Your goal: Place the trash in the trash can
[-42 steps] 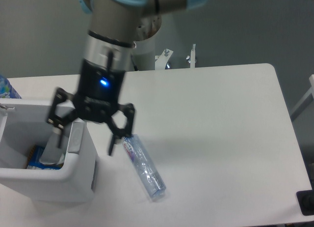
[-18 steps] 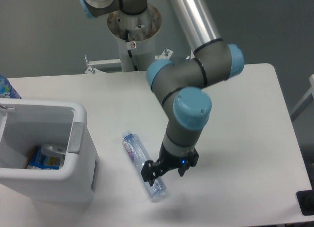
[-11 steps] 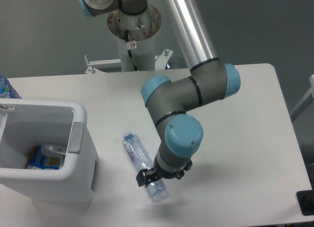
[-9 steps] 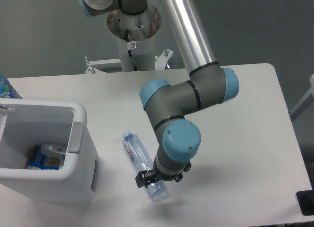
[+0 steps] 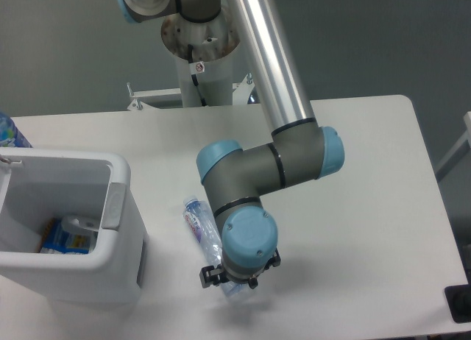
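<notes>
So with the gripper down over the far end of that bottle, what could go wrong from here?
The gripper sits at the bottle's lower end, not its middle, so once lifted the bottle may swing or slip out. The wrist hides the jaws, so whether they have closed can't be told. The bottle lies close to the trash can; a dangling end could catch its rim.

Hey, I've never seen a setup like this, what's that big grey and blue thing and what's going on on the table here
That is a robot arm: grey tubes joined by blue-capped joints, mounted on a post behind the white table. The single picture comes from a fixed camera looking down from above the table's front. At the arm's tip is a small black gripper, lowered over the near end of a clear plastic bottle lying flat on the table. The wrist hides the fingers, so whether they are closed on it cannot be told. On the left stands a white trash can, with some white and blue trash already inside.
</notes>
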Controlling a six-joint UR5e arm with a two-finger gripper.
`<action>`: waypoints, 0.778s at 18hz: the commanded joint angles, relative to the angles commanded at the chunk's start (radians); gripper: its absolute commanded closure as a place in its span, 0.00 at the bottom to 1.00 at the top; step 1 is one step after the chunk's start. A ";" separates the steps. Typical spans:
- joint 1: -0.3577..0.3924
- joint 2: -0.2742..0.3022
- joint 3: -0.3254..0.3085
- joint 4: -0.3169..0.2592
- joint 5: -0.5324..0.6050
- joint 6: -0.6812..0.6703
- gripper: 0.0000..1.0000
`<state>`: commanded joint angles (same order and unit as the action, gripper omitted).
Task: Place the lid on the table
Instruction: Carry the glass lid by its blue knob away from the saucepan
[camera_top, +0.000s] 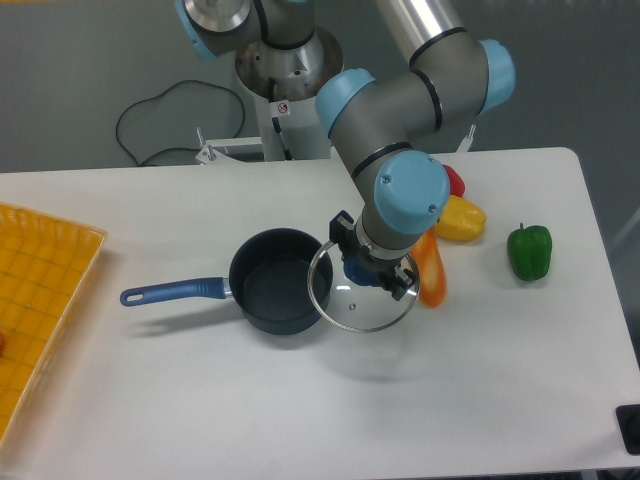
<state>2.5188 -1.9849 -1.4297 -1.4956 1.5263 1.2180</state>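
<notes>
Two-finger gripper (365, 272) is clamped on the blue centre knob of the round clear glass lid with the metal rim (362, 295). Fingers are mostly hidden under the wrist, but the lid hangs from them, so I judge the grip closed on the knob.

Lid sits at about 3 o'clock of the dark blue saucepan with the blue handle (275, 280). Its left rim overlaps the pan's right rim in this view. A soft shadow lies on the large white flat tabletop (300, 420) below and right of the lid, so I read it as airborne, roughly level, maybe a slight tilt.

Neighbours: orange pepper (432, 270) just beside the lid's rim at 2 o'clock, yellow pepper (460, 220) behind it, green pepper (529, 250) well apart at 3 o'clock. Yellow gridded tray (40, 300) is far off at 9 o'clock.

Step in hand, by my judgement: carry and set down. Advice:
- Shift towards 5–6 o'clock before descending, onto bare white surface, clear of both the pan rim and the orange pepper.
- Keep the lid level and descend slowly, since glass on a hard top chips if one edge lands first.
- Release only once the rim is seated all round, then lift straight up off the knob so the lid does not skate.

Risk: rim clipping the pan on the way down.
</notes>
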 joint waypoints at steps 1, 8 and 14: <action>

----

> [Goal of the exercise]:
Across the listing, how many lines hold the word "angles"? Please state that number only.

> [Solution]:
2